Which Sectors Are Hiring?

What to watch for: Travel and tourism; IT technical services and development.

Despite global market unrest, the disruption to the local labor market has been limited.

In its most recent quarterly global outlook and prospects survey, global employment services agency Manpower Group indicates that employment prospects in Taiwan for the third quarter will be rosier than the rest of the Asia-Pacific region and the world in general, ranking second, behind only India.

Of more than 1,000 employers surveyed, 44 percent were planning on adding to their workforce in the third quarter, half planned no change, and just four percent were planning on reducing their workforce.
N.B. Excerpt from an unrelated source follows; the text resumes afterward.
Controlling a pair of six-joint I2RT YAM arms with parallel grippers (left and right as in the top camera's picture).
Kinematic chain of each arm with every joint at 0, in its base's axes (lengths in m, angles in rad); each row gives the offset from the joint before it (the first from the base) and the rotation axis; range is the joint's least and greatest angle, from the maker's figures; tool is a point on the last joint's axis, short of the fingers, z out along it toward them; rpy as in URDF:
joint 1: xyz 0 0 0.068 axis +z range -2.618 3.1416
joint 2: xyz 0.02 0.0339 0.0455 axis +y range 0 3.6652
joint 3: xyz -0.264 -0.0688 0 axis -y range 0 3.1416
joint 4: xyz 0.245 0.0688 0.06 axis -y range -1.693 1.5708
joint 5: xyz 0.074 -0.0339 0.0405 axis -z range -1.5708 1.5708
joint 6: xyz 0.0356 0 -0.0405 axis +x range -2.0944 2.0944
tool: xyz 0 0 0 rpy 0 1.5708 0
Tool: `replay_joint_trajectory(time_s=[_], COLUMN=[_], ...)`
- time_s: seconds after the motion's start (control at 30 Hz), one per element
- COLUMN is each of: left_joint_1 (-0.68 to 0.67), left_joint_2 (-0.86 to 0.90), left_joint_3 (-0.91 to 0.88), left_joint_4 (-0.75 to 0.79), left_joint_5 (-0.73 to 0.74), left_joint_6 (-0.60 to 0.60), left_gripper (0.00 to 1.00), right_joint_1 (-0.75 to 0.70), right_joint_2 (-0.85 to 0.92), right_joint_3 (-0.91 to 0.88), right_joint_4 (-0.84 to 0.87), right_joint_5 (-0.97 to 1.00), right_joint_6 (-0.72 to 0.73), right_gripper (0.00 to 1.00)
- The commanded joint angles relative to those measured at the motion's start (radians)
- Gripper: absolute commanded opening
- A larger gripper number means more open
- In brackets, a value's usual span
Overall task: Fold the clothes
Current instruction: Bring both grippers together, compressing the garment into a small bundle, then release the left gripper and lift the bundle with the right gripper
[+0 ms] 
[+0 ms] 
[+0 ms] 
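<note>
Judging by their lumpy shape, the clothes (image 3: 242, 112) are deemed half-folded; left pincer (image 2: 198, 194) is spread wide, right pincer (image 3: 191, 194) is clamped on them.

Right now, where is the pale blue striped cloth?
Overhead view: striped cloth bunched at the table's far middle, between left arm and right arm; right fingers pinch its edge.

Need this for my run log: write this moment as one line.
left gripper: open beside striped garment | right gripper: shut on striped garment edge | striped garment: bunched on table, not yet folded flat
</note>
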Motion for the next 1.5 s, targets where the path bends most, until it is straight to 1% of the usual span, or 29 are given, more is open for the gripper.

Staffers for the travel and tourism industry were in greatest demand. With the numbers of tourists from China multiplying and the arrival of peak tourism season during the third quarter, demand for new hires in the service industry is at an all-time high, says Terrence Liu, general manager of Manpower Services (Taiwan) Co. Additionally, the continued rise of online shopping and social media has prompted increasing demand for IT technical services and web development personnel.

A Council of Labor Affairs (CLA) survey of labor demand projections for late July across various industries indicates demand will be strongest in the service sector, with a net increase of 8,200 new job openings to be filled, followed by electronic components manufacturing, with a net 7,000 new jobs added. Wholesaling and retailing; lodging, food and beverages; computers and electronics; and the optical manufacturing industry will combine for a net 3,500-plus jobs added.

The CLA-published Employment Prospects Monthly for May notes that basic minimum wages rose broadly across most of the service sector during the first quarter, with those for professional technicians and technical services providers rising most sharply, on average 10.8 percent. In the industrial sector, wages in the fields of power generation and natural gas supply rose the most, averaging six percent.

The overall employment prospects in the financial, insurance and real estate sectors remain conservative, with little changed from the previous quarter, largely due to the European debt crisis and unresolved issues surrounding the capital gains tax.

Moreover, the blooming European debt crisis can be expected to drag down economic growth rates in major emerging markets, and a number of Taiwan's flagship export industries will see a knock-on effect. Currently, the manufacturing sector continues to lean toward “conserving the workforce, not shrinking it,” to keep them in position to handle future increases in new orders.